I'm going to rephrase a little bit: $p(a,b)$ is the probability that both a and b happen. $p(a|b)$ is the probability that a happens, knowing that b has already happened.

I think the best way to think of these is to think of several examples.

Suppose we consider throwing 2 6-sided dice: suppose that condition 'A' is that the the numbers of the top faces of the two dice sum to 7, and 'B' is that die number 2 shows a 1.

Okay, now what is $p(a,b)$? Well, there is only 1 way in which this can happen: die 2 must show a 1, and the other a 6. As there are 36 possibilities that we all assume to have equal probability, $p(a,b) = 1/36$.

What is $p(a|b)$? So we know that die 2 is a 1. So the only way for the sum to be 7 is for die 1 to be a 6. As there are 6 possibilities for die 1, $p(a|b) = 1/6$.

Does that make sense?

Now, sometimes $p(a) = p(a|b)$, and this is when we call events a and b to be statistically independent.
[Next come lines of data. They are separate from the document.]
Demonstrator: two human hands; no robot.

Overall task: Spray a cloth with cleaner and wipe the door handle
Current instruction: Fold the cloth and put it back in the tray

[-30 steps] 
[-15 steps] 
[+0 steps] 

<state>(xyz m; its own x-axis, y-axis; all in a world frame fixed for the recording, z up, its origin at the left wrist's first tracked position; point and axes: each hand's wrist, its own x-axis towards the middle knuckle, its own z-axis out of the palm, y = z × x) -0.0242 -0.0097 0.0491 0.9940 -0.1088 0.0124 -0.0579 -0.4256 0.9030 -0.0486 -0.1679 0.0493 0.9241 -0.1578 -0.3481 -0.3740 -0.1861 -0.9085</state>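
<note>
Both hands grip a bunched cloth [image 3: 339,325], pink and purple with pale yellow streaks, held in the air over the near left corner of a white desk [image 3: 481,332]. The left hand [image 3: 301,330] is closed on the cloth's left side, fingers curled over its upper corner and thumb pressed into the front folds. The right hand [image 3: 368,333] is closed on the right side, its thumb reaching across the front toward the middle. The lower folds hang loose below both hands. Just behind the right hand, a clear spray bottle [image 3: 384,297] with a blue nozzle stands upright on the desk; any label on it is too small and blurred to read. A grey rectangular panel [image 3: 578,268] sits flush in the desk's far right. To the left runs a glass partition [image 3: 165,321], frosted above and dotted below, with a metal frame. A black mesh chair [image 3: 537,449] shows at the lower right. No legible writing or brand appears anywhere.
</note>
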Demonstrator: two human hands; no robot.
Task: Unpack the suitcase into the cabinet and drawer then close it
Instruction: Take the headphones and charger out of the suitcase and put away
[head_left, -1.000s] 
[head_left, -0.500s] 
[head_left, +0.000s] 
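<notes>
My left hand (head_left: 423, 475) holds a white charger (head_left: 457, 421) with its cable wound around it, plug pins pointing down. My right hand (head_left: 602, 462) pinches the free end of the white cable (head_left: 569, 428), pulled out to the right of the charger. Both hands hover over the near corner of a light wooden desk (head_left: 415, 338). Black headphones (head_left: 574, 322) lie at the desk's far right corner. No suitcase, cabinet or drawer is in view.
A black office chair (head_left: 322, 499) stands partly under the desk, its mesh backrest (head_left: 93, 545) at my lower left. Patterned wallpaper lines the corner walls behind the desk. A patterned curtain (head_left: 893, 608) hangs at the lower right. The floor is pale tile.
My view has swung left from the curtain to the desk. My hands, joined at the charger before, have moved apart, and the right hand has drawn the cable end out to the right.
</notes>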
$p(a|b)$ = the probability of event a happens given that the event b happens. The difference in words is critical. None of these have the sense of causation that due to implies. If b is unlikely, but a happens all the time b does, $p(a|b)$ can be quite high. If a is "I will be a millionaire tomorrow" and b is "I will win the lottery tonight", $p(a,b)$ is very low, but $p(a|b)$ is 1.